ACTIVITY: Give back an exact copy of the lines below, from the first through the line with "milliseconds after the"; please stop there.

Records from a dataset:
= = = = = = =

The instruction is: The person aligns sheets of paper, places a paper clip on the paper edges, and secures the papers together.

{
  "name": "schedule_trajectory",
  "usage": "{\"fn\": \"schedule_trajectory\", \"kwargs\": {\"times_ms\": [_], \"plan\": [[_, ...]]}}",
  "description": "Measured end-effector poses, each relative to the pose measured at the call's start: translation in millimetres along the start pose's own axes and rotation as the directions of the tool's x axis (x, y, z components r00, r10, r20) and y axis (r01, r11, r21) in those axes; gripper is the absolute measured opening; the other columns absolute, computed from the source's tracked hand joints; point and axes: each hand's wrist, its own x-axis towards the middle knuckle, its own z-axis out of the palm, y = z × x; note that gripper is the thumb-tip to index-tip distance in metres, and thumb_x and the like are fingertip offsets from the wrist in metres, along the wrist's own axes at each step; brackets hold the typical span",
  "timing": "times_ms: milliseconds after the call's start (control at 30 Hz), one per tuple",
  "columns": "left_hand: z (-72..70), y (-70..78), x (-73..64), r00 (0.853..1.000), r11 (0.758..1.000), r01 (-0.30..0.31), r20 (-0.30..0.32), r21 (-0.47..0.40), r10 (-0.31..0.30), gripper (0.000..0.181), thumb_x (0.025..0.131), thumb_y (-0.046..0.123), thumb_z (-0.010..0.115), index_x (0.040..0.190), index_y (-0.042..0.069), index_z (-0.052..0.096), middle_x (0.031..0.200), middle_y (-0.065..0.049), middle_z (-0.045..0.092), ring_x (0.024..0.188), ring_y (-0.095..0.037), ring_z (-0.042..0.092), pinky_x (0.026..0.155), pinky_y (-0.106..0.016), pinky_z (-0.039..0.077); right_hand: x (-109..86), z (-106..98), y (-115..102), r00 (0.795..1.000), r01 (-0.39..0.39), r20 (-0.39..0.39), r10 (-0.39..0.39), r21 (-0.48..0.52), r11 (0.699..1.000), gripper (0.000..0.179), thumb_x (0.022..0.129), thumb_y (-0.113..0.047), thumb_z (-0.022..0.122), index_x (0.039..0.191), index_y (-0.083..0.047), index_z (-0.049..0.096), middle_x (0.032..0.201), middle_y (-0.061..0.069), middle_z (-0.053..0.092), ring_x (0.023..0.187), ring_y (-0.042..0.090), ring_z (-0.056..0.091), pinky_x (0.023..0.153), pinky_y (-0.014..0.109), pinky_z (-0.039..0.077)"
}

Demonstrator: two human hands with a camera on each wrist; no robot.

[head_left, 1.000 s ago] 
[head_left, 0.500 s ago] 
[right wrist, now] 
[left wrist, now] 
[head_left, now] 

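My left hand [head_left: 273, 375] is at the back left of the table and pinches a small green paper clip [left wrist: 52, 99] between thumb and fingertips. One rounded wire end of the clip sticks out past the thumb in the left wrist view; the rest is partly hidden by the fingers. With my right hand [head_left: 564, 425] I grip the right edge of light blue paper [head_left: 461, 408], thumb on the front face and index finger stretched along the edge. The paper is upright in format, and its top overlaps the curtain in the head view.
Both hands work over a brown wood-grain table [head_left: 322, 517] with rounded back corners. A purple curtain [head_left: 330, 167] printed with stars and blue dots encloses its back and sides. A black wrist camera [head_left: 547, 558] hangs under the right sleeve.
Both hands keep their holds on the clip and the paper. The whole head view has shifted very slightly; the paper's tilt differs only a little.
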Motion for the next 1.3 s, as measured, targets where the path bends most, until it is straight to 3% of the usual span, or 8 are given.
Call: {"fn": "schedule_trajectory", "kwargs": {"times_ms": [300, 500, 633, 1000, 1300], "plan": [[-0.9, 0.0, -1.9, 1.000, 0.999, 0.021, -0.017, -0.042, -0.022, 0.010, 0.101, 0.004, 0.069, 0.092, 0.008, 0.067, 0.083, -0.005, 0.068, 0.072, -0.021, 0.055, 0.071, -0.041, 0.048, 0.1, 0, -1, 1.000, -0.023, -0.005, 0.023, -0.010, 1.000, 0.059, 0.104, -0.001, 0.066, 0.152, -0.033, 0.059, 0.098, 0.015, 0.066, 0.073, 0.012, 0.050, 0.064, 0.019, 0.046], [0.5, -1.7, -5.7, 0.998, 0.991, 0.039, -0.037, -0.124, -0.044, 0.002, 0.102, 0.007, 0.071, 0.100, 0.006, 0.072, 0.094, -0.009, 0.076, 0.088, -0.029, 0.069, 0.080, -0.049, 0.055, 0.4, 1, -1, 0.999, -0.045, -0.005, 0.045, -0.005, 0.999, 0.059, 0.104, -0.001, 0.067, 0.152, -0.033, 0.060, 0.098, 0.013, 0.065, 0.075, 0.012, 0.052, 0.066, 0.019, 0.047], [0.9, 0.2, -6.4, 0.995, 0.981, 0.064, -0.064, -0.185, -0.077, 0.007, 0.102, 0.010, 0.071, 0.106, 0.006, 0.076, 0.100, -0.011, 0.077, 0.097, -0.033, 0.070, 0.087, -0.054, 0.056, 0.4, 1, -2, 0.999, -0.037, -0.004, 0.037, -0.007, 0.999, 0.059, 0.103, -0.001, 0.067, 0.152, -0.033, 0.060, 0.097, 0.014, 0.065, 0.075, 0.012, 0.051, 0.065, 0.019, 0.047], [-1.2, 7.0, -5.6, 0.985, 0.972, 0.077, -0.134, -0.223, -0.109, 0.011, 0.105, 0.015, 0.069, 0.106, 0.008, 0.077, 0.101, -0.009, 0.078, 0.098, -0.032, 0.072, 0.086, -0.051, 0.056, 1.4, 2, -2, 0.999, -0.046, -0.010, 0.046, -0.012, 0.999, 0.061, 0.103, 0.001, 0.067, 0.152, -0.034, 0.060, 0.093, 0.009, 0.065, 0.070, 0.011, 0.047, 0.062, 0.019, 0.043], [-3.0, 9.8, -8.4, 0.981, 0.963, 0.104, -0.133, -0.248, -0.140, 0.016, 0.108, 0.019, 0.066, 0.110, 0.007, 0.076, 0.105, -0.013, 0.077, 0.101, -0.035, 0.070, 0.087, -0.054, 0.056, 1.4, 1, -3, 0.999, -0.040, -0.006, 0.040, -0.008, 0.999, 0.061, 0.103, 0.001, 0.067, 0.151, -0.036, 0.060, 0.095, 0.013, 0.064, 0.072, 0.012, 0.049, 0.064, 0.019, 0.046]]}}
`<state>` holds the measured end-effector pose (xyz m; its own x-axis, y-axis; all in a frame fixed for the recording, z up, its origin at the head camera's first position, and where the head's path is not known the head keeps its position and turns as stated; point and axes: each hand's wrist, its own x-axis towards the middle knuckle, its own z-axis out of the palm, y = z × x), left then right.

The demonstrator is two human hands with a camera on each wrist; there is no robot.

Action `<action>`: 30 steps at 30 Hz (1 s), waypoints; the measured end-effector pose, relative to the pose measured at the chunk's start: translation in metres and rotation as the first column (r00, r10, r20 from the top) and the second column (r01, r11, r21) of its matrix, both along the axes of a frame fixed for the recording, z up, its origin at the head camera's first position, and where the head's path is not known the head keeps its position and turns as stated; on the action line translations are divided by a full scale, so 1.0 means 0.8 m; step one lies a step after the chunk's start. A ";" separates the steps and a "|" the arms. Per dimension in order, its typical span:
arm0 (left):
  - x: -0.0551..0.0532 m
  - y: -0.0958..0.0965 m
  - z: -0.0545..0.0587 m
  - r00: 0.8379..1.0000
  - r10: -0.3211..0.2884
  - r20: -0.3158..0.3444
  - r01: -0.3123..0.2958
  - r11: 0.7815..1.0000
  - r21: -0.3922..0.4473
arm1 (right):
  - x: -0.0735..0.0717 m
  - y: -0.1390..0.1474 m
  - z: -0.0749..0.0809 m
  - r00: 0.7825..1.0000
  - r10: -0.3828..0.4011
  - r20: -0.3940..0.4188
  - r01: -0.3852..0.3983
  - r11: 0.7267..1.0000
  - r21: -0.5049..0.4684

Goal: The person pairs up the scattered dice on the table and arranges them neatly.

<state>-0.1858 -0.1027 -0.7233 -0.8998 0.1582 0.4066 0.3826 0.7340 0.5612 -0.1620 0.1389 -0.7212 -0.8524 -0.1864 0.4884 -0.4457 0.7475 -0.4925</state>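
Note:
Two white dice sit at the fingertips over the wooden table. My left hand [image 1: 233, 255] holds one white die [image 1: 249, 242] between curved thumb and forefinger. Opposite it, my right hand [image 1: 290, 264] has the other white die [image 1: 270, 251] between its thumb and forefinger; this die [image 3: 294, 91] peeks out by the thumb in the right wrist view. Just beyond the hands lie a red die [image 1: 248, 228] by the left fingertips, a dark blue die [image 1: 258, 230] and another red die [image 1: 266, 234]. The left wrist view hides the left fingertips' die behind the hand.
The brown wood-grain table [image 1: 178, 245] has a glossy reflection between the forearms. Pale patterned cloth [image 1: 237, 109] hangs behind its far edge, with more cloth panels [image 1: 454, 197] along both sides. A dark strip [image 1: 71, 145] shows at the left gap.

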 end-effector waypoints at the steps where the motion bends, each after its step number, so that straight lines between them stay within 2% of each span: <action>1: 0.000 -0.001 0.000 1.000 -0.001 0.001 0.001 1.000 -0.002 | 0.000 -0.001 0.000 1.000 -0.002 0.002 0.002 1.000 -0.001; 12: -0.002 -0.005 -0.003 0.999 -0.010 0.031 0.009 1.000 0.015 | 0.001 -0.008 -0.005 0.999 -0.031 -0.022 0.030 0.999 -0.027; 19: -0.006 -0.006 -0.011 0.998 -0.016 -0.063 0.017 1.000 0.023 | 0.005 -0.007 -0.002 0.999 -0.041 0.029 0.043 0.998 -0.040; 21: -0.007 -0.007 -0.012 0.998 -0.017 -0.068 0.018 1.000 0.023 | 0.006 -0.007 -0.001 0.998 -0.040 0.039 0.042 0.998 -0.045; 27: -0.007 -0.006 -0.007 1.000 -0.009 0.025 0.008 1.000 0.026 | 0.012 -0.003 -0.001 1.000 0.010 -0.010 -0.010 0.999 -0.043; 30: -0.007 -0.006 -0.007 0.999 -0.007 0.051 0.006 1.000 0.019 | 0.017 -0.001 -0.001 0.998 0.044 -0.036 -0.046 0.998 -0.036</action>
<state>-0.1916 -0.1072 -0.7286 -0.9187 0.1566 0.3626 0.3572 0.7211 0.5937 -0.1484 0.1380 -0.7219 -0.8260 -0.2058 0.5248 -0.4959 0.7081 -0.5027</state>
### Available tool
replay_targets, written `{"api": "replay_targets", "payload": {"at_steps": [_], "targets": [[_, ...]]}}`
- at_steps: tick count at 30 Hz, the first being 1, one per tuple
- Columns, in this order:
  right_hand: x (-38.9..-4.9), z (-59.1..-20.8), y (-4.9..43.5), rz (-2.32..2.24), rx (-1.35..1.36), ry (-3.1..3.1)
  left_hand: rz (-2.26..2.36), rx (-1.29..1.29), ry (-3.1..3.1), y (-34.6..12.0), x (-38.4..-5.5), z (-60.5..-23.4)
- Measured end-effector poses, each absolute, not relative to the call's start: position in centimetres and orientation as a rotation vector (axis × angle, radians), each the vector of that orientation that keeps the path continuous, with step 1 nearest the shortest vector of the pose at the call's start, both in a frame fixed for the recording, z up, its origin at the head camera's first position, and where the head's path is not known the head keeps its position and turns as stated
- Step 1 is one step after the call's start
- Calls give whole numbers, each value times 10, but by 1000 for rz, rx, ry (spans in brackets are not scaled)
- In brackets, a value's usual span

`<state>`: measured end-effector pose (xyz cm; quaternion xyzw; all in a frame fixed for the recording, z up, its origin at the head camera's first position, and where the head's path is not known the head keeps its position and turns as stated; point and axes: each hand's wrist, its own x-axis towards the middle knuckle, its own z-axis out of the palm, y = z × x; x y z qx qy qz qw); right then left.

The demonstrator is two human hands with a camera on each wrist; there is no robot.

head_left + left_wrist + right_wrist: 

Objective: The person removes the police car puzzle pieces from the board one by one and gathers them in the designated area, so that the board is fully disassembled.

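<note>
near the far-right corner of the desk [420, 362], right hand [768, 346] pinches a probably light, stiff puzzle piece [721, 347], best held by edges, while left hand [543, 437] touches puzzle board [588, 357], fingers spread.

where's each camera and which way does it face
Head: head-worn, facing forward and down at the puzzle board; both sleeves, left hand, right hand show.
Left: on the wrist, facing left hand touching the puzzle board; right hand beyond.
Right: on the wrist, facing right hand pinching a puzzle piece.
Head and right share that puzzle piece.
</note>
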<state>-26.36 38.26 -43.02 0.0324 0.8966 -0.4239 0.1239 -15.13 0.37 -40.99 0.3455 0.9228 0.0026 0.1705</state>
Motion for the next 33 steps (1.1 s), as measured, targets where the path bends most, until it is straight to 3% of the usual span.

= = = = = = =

THE COMPLETED TASK:
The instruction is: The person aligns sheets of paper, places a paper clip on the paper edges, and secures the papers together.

{
  "name": "schedule_trajectory",
  "usage": "{\"fn\": \"schedule_trajectory\", \"kwargs\": {\"times_ms\": [_], \"plan\": [[_, ...]]}}",
  "description": "Measured end-effector poses, each relative to the pose measured at the call's start: translation in millimetres along the start pose's own axes and rotation as the directions of the tool's x axis (x, y, z components r00, r10, r20) and y axis (r01, r11, r21) in those axes; gripper is the absolute measured opening; the other columns absolute, computed from the source's tracked hand joints; point and axes: each hand's wrist, its own x-axis towards the middle knuckle, its own z-axis out of the palm, y = z × x; note that gripper is the thumb-tip to index-tip distance in metres, and thumb_x and the like are fingertip offsets from the wrist in metres, along the wrist's own axes at each step; brackets hold the typical span",
  "timing": "times_ms: milliseconds after the call's start (control at 30 Hz), one per tuple",

The answer has been written out in full.